## Records:
[Start of section]

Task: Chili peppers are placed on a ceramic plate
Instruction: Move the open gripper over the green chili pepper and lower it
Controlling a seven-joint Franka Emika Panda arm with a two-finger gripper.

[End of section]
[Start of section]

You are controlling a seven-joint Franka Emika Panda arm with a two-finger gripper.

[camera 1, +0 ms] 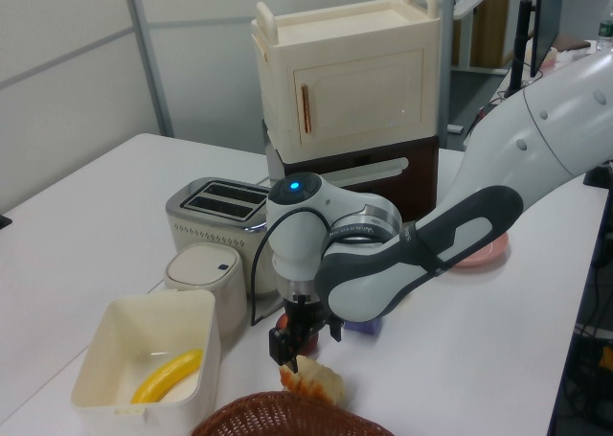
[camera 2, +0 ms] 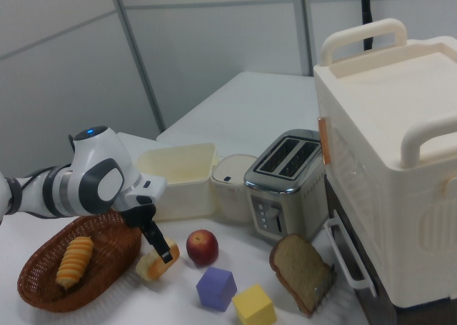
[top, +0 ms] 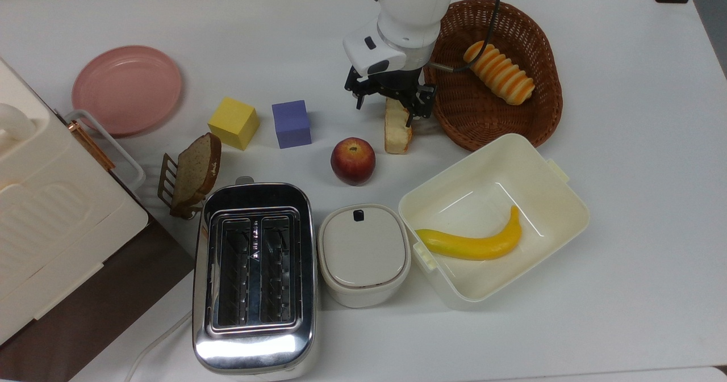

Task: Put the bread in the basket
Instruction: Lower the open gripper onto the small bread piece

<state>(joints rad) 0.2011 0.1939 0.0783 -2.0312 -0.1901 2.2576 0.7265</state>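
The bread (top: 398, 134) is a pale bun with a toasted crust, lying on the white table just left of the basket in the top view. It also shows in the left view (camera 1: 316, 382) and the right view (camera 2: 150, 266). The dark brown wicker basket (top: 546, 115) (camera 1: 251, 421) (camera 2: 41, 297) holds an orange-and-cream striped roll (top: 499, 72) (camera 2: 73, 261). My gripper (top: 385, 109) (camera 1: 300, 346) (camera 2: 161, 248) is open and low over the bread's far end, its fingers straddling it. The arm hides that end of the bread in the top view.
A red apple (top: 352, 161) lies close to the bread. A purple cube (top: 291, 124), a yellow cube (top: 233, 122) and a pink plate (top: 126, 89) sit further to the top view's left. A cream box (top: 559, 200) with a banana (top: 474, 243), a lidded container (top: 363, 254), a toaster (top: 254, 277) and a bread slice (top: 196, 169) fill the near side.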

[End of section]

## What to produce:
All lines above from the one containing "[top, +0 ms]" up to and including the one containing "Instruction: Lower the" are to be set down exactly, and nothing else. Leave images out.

## Completed task:
[top, +0 ms] 

Task: Put the bread in the basket
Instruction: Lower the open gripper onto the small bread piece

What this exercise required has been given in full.